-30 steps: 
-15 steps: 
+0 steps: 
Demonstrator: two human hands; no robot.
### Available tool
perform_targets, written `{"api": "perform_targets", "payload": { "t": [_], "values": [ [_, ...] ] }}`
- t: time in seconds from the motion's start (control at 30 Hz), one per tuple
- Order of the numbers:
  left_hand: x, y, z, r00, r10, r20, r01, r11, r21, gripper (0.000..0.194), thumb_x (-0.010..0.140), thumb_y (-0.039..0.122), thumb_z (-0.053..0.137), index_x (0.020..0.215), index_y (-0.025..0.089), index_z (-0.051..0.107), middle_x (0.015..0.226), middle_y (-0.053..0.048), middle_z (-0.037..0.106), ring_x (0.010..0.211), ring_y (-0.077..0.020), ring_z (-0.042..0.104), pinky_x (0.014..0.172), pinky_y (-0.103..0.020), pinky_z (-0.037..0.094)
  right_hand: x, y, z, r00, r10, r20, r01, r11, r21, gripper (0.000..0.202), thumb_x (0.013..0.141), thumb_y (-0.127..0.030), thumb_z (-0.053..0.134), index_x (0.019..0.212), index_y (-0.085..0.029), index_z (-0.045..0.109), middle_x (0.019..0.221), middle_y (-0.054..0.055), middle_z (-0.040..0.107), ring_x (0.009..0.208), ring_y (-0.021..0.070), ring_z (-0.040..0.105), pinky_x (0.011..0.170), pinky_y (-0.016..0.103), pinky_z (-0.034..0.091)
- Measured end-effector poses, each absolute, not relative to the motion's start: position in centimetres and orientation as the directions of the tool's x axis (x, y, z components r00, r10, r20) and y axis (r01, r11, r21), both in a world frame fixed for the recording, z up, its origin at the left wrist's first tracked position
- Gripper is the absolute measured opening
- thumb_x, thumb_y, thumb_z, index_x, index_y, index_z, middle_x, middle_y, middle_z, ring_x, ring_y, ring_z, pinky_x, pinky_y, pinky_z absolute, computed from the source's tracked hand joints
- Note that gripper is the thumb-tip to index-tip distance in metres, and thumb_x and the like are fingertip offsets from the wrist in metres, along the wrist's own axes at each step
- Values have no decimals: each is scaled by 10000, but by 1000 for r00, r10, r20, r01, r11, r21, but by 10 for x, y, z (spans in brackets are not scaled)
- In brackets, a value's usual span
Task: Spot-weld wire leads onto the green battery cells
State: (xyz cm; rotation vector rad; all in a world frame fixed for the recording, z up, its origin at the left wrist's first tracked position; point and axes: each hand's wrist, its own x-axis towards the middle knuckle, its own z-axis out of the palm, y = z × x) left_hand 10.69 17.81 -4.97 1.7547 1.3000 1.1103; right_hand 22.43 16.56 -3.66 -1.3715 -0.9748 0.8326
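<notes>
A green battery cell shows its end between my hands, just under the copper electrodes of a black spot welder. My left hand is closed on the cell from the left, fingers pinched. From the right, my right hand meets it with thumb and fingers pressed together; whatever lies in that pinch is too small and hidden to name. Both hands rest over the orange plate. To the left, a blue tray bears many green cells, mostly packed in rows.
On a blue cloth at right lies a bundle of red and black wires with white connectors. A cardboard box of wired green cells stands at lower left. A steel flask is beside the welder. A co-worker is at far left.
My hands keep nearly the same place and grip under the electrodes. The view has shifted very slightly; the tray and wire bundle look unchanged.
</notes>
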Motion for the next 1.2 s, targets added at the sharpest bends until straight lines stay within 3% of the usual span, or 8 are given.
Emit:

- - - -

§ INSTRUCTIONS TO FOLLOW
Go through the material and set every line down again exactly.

§ RESPONSE
-30 steps: 
-15 steps: 
+0 steps: 
Demonstrator: two human hands; no robot.
### Available tool
perform_targets, written `{"api": "perform_targets", "payload": { "t": [_], "values": [ [_, ...] ] }}`
- t: time in seconds from the motion's start (control at 30 Hz), one per tuple
- Order of the numbers:
  left_hand: x, y, z, r00, r10, r20, r01, r11, r21, gripper (0.000..0.194), thumb_x (-0.010..0.140), thumb_y (-0.039..0.122), thumb_z (-0.053..0.137), index_x (0.020..0.215), index_y (-0.025..0.089), index_z (-0.051..0.107), middle_x (0.015..0.226), middle_y (-0.053..0.048), middle_z (-0.037..0.106), ring_x (0.010..0.211), ring_y (-0.077..0.020), ring_z (-0.042..0.104), pinky_x (0.014..0.172), pinky_y (-0.103..0.020), pinky_z (-0.037..0.094)
  right_hand: x, y, z, r00, r10, r20, r01, r11, r21, gripper (0.000..0.202), thumb_x (0.013..0.141), thumb_y (-0.127..0.030), thumb_z (-0.053..0.134), index_x (0.019..0.212), index_y (-0.085..0.029), index_z (-0.045..0.109), middle_x (0.019..0.221), middle_y (-0.054..0.055), middle_z (-0.040..0.107), ring_x (0.009..0.208), ring_y (-0.021..0.070), ring_z (-0.040..0.105), pinky_x (0.011..0.170), pinky_y (-0.016..0.103), pinky_z (-0.034..0.091)
- Measured end-effector poses, each absolute, not relative to the motion's start: position in centimetres and orientation as the directions of the tool's x axis (x, y, z components r00, r10, r20) and y axis (r01, r11, r21), both in a world frame fixed for the recording, z up, its origin at the left wrist's first tracked position
- Gripper is the absolute measured opening
- thumb_x, thumb_y, thumb_z, index_x, index_y, index_z, middle_x, middle_y, middle_z, ring_x, ring_y, ring_z, pinky_x, pinky_y, pinky_z absolute, computed from the source's tracked hand joints
- Note that gripper is the thumb-tip to index-tip distance in metres, and thumb_x and the like are fingertip offsets from the wrist in metres, along the wrist's own axes at each step
- Values have no decimals: each is scaled by 10000, but by 1000 for r00, r10, r20, r01, r11, r21, but by 10 for x, y, z (spans in brackets are not scaled)
- In brackets, a value's usual span
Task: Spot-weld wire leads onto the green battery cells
State: (xyz cm; rotation vector rad; all in a world frame fixed for the recording, z up, its origin at the left wrist's first tracked position; point and axes: each hand's wrist, its own x-axis towards the middle knuckle, its own z-axis out of the palm, y = z × x) left_hand 10.69 17.81 -4.97 1.7547 1.3000 1.1103; right_hand 22.43 16.56 -3.66 -1.3715 -0.9748 0.8326
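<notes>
A green battery cell shows its end between my hands, just under the copper electrodes of a black spot welder. My left hand is closed on the cell from the left, fingers pinched. From the right, my right hand meets it with thumb and fingers pressed together; whatever lies in that pinch is too small and hidden to name. Both hands rest over the orange plate. To the left, a blue tray bears many green cells, mostly packed in rows.
On a blue cloth at right lies a bundle of red and black wires with white connectors. A cardboard box of wired green cells stands at lower left. A steel flask is beside the welder. A co-worker is at far left.
My hands keep nearly the same place and grip under the electrodes. The view has shifted very slightly; the tray and wire bundle look unchanged.
</notes>
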Motion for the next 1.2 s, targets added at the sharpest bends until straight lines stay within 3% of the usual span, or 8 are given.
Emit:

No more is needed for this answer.